1
votes

I have a dataset with one row per week for 2 years (so 104 rows). I have a flag column which is either 1 or 0 for each week. I want to create a new column with the following logic:

if the flag=1 for that week then have a 1 for that week and the following 3 weeks as flag_new.

My current approach, which works, is:

if flag=1 or lag(flag)=1 or lag2(flag)=1 or lag3(flag)=1 then flag_new=1;

Although this works, it becomes very tedious if I want flag_new to be 1 for the following 20 or 30 weeks instead of just 3 weeks.

I was hoping there would be an easier way to do this (perhaps a loop?), but I am not too familiar with it.

Any help is much appreciated.

2

2 Answers

2
votes

Maybe instead of a look back, think of it as a look ahead. That is, each time you see flag=1, set flag_new=1 for that record and the next three records. Something like (untested):

if flag=1 then count=3;
else count+(-1) ; *implicit retain from sum statement;

if count>=0 then flag_new=1;
0
votes

You can use a temporary array as well to keep the lagged information and then capture the highest of the array. If it's a one then you can set the new flag to 1 as well.

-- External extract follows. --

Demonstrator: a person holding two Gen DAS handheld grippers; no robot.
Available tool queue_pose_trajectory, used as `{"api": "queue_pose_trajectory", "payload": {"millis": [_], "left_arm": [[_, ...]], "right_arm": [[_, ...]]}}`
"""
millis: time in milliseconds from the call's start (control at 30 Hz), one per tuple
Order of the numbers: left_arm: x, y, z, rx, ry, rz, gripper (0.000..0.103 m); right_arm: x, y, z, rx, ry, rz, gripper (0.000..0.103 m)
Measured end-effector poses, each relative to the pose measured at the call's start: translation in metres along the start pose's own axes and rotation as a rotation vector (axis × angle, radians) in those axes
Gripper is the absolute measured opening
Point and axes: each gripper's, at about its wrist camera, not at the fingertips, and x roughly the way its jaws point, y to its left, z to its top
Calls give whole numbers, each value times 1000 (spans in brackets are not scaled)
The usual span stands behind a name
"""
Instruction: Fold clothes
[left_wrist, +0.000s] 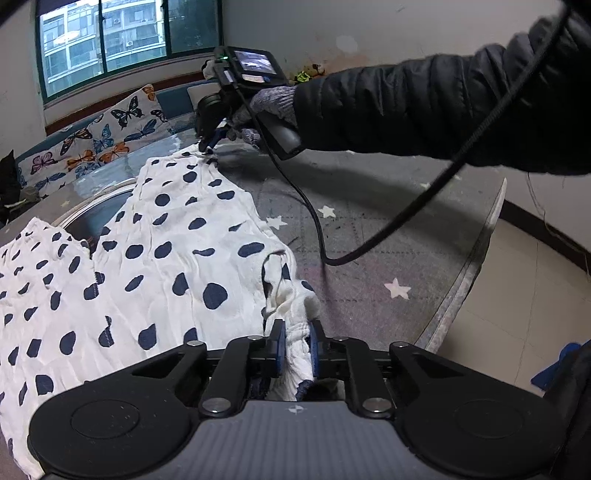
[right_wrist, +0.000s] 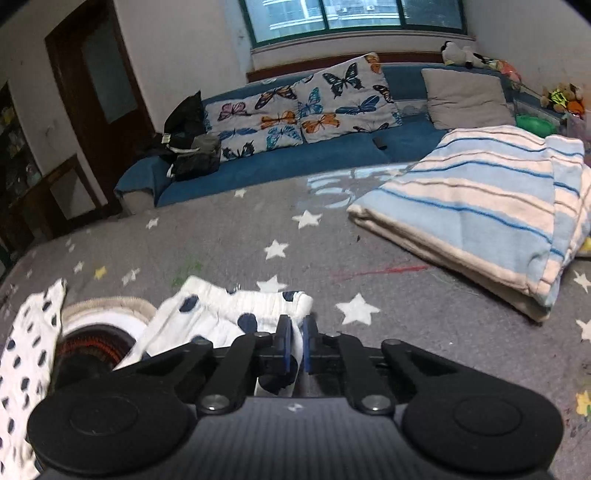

To change the dimensions, just change the 2 to the n-1 you need.

This also demonstrates the BY statements and resetting it for the beginning of a new group.

data want;

 array p{0:2} _temporary_;

 set have;
 by object;

if first.object then call missing(of p{*});
p{mod(_n_,4)} = flag;
highest = max(of p{*});

if highest > 1 then do;
    flag_new = 1;
end;
run;